§ Task requirements:
Every line containing the string "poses" is to be copied from the records.
** Material provided follows **
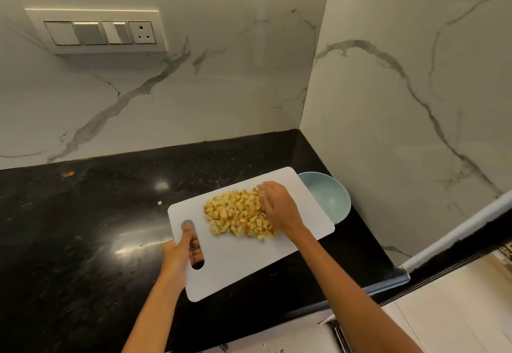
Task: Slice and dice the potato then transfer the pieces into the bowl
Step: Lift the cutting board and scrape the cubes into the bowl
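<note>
Dicing done; transfer not yet made.
Potato cubes (239, 212) are heaped on the board (249, 258); the bowl (329, 200) at 3 o'clock is seen bare; left hand (180, 253) fingers grip the board's handle slot, right hand (277, 208) fingers rest loosely spread on the heap.

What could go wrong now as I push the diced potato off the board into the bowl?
The cutting board covers part of the bowl, leaving a narrow opening, so potato cubes may spill onto the counter. The left hand alone holds the board by its handle slot, so it could tip. One stray piece already lies on the counter.
</note>
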### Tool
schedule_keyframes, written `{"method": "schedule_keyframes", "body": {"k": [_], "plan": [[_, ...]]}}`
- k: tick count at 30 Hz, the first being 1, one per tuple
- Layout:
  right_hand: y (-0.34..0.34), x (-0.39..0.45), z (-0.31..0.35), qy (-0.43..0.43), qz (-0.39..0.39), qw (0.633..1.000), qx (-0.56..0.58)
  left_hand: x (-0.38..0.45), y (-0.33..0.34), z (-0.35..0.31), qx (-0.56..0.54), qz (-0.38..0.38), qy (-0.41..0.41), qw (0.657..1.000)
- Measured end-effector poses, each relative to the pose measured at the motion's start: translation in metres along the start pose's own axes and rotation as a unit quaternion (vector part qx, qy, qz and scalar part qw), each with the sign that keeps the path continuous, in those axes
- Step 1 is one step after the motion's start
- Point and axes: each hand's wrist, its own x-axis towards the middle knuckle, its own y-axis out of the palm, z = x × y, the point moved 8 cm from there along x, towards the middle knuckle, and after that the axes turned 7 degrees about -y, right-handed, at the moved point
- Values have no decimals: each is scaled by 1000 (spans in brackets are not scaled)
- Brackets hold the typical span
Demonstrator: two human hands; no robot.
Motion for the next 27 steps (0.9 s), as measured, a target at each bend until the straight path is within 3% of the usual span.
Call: {"method": "schedule_keyframes", "body": {"k": [8,12,17,20,27], "plan": [[-29,-3,-61,-23,-12,997,-79,20,39,2,43,-6,-24,999],[-54,4,-105,56,-35,995,-81,25,42,-3,70,-10,-26,997],[-73,1,-137,183,-95,978,8,26,45,-8,87,-12,-27,996],[-65,13,-109,143,-98,984,49,25,49,-9,95,-13,-23,995],[-5,37,-30,29,-2,994,110,23,46,-8,83,-14,-26,996]]}}
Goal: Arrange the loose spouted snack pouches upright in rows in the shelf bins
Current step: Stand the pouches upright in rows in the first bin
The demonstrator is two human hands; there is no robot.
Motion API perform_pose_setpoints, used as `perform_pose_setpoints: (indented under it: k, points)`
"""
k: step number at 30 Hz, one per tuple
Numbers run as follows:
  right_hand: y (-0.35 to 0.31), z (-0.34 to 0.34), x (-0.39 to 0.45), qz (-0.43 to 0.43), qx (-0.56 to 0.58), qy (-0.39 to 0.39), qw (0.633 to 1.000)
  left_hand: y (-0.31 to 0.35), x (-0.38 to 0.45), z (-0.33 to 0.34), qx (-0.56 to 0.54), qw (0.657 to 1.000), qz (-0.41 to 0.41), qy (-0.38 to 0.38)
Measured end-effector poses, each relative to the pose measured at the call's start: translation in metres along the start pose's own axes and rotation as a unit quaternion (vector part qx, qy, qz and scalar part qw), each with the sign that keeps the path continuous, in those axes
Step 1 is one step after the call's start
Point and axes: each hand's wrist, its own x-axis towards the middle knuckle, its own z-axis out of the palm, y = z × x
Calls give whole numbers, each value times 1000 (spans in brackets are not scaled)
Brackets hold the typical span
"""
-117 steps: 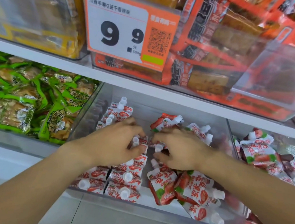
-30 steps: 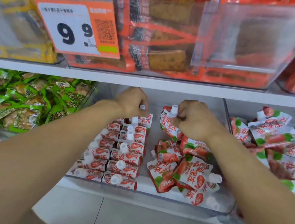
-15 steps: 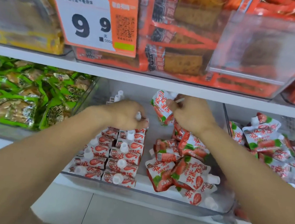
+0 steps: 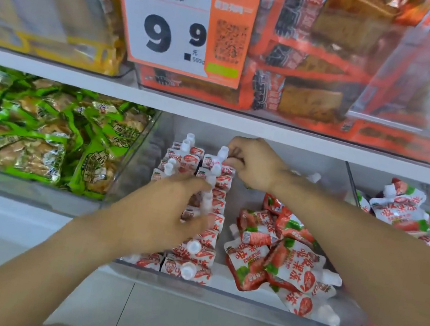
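Both hands (image 4: 256, 164) touch upright pouches (image 4: 213, 179); loose pouches (image 4: 278, 257) lie right.

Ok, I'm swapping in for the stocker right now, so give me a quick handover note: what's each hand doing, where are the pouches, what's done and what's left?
Right hand: grip pinched on the back pouch of the right row, setting it upright.
Left hand: blurred, over the rows, fingers curled; whether it holds anything is unclear.
Done: two upright rows along the left side of the middle bin.
Left: a loose pile lying flat in the same bin's right half, plus more loose pouches in the next bin to the right.
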Motion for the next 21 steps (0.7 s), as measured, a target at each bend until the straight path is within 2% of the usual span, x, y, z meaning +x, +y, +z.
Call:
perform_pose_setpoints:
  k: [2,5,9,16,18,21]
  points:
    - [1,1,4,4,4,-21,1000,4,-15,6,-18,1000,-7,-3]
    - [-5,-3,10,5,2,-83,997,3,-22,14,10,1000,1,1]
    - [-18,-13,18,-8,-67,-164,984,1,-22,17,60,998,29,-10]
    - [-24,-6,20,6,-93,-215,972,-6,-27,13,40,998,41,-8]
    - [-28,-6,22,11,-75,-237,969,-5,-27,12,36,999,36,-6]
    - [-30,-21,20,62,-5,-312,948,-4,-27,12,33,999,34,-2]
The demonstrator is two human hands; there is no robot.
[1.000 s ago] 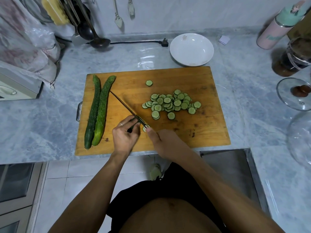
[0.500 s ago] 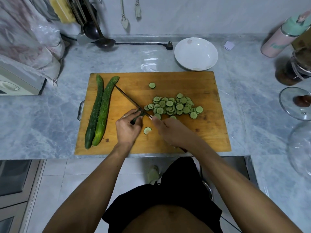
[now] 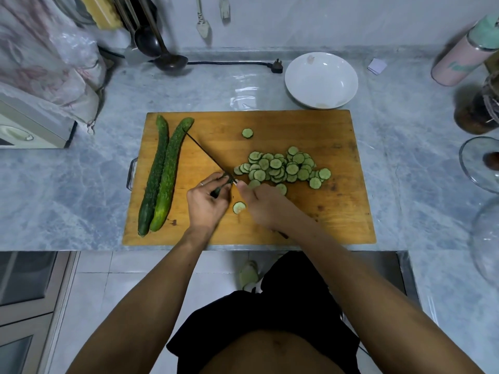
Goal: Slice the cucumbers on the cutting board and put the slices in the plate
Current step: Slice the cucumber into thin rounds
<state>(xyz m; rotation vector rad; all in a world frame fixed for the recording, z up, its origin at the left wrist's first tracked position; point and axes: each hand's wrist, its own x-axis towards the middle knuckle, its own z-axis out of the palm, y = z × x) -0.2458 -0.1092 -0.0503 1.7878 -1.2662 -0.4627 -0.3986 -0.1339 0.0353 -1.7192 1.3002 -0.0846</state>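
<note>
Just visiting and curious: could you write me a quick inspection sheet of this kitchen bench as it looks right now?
Surface: grey marbled stone counter carrying a rectangular wooden cutting board.
Job's things: two whole long green cucumbers lie side by side on the board's left; pile of round cucumber slices mid-board, with stray slices apart from it; white round plate behind the board holds no slices.
Clutter: pink bottle with mint cap, dark glass jar, dark ladle.
Hands: left hand pinches a small cucumber end; right hand holds the thin dark knife.
Cables: black cord and plug lying on the counter.
Surroundings: pale wall, hanging utensils, tiled floor below.
</note>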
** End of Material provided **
§ Reply:
- Measured end-effector poses, each relative to the pose measured at the motion's start: translation in metres along the start pose's own axes and rotation as a unit quaternion (vector part qx, qy, qz and scalar part qw), each with the sign that keeps the path continuous, in those axes
Measured end-effector poses, each relative to the pose measured at the call's start: translation in metres along the start pose's own axes and rotation as a unit quaternion (vector part qx, qy, qz and scalar part qw), each with the sign that keeps the path continuous, in those axes

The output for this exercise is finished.